La Journée nationale du dépistage du VIH aux États-Unis et en Afrique


Cette journée est destinée à informer la population sur le sida.

Washington - La première mesure à prendre pour lutter contre le sida est d’informer la population, et c’est pourquoi de nombreuses villes des États-Unis ont décidé d’organiser toute une gamme d’activités à l’occasion de la Journée nationale du dépistage du virus de l’immunodéficience humaine (VIH) qui a lieu cette année le 27 juin.

Selon le Centre d’épidémiologie des États-Unis (Centers for Disease Control and Prevention ou CDC), le sida demeure une cause importante de décès aux États-Unis. Plus de 1 million d’Américains sont séropositifs et quelque 250.000 d’autres le seraient sans le savoir.

Le dépistage du VIH accompagné de conseils permet aux séropositifs de prendre des mesures pour rester en bonne santé et pour ne pas compromettre la santé de leur partenaire. Il permet aussi aux personnes dont le test est négatif d’obtenir les renseignements qu’il leur faut pour continuer d’éviter toute contamination.

C’est une association de séropositifs (la National Association of People with Aids ou NAPWA-US) qui a lancé il y a quinze ans la Journée nationale du dépistage du VIH. Fondée en 1983, la NAPWA-US défend les intérêts des personnes atteintes du sida et encourage les personnes susceptibles de contracter cette maladie de faire l’objet d’un test de dépistage et de recevoir des conseils.

Dans tout le pays, des milliers de centres de dépistage, de services sanitaires au niveau des États fédérés et des collectivités locales ainsi que d’associations locales d’aide aux séropositifs participent à la Journée nationale de dépistage du VIH en organisant des foires de la santé, en informant le public et les médias ou en restant ouverts plus longtemps que d’habitude.

L’an dernier, le CDC a publié de nouvelles recommandations à l’intention des établissements médicaux pour les inciter à offrir un test de dépistage à tous leurs patients âgés de 13 à 64 ans. Ces recommandations visent à simplifier l’offre de ces tests et à favoriser un diagnostic en tout début de maladie.

À Washington, l’hôpital universitaire Howard, dont la création remonte à 1862, est devenu le premier hôpital des États-Unis à appliquer ces recommandations. L’épouse du président des États-Unis, Mme Laura Bush, qui a visité cet hôpital le 19 juin, a déclaré à cette occasion : « Les séropositifs peuvent mener une vie normale pendant longtemps. Le sida n’est plus la sentence de mort que l’on pensait être autrefois. Les personnes qui évitent de se soumettre à un test de dépistage commettent une grave erreur. »

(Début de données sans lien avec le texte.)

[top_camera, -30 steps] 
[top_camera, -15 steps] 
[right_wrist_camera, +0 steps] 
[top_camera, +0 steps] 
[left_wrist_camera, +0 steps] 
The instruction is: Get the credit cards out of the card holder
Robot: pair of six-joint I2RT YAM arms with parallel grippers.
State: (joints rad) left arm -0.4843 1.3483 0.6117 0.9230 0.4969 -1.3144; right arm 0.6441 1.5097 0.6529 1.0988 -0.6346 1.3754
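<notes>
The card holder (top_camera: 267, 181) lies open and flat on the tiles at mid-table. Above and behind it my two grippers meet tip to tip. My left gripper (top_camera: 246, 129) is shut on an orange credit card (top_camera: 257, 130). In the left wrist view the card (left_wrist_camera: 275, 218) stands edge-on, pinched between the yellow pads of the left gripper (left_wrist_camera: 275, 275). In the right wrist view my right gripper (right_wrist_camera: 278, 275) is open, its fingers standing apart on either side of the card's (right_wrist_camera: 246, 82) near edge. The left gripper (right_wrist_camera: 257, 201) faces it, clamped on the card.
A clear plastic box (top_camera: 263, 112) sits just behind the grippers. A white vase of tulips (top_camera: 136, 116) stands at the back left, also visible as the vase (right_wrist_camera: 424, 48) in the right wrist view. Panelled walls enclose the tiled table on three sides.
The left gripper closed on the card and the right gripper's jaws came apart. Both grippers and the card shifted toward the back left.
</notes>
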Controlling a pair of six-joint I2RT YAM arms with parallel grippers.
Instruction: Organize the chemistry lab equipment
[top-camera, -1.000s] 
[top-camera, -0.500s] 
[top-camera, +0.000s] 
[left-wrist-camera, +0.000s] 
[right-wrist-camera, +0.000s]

L’adoption à l’étranger de la Journée nationale du dépistage du VIH

En 2006, l’Assemblée générale de l’ONU a adopté une résolution incitant les pays à organiser une journée nationale de dépistage du VIH dès 2007. La délégation des États-Unis à cette réunion avait à sa tête Mme Bush, qui a préconisé de faire en sorte qu’un plus grand nombre de personnes à travers le monde puissent avoir accès aux tests de dépistage et à des conseils.

Parmi les pays qui organisent une journée, voire une semaine, annuelle du dépistage figurent trois pays africains : l’Éthiopie, le Malawi et la Zambie.

L’Afrique est particulièrement touchée par l’épidémie de sida. Selon l’ONUSIDA, « l’Afrique australe demeure l’épicentre de l’épidémie mondiale de sida ». L’Afrique subsaharienne, dont la population ne représente que 10 % de la population mondiale, compte plus de 60 % de tous les séropositifs, soit 25,8 millions de personnes. En 2005, quelque 3,2 millions d’Africains sont devenus séropositifs et 2,4 millions d’enfants et d’adultes sont morts du sida.

Le 25 juin, Mme Bush a entrepris son troisième voyage en Afrique pour se rendre dans 4 pays africains, le Sénégal, le Mozambique, la Zambie et le Mali, et pour y souligner la volonté des États-Unis de combattre le sida dans ce continent et dans le reste du monde. Elle fera part, entre autres, de l’annonce par le président Bush de son intention de demander aux parlementaires de doubler les crédits budgétaires affectés à la lutte mondiale contre le sida pour les porter à 30 milliards de dollars et de proroger la loi relative à son plan d’aide d’urgence à la lutte contre le sida (PEPFAR), dont bénéficient de nombreux pays africains.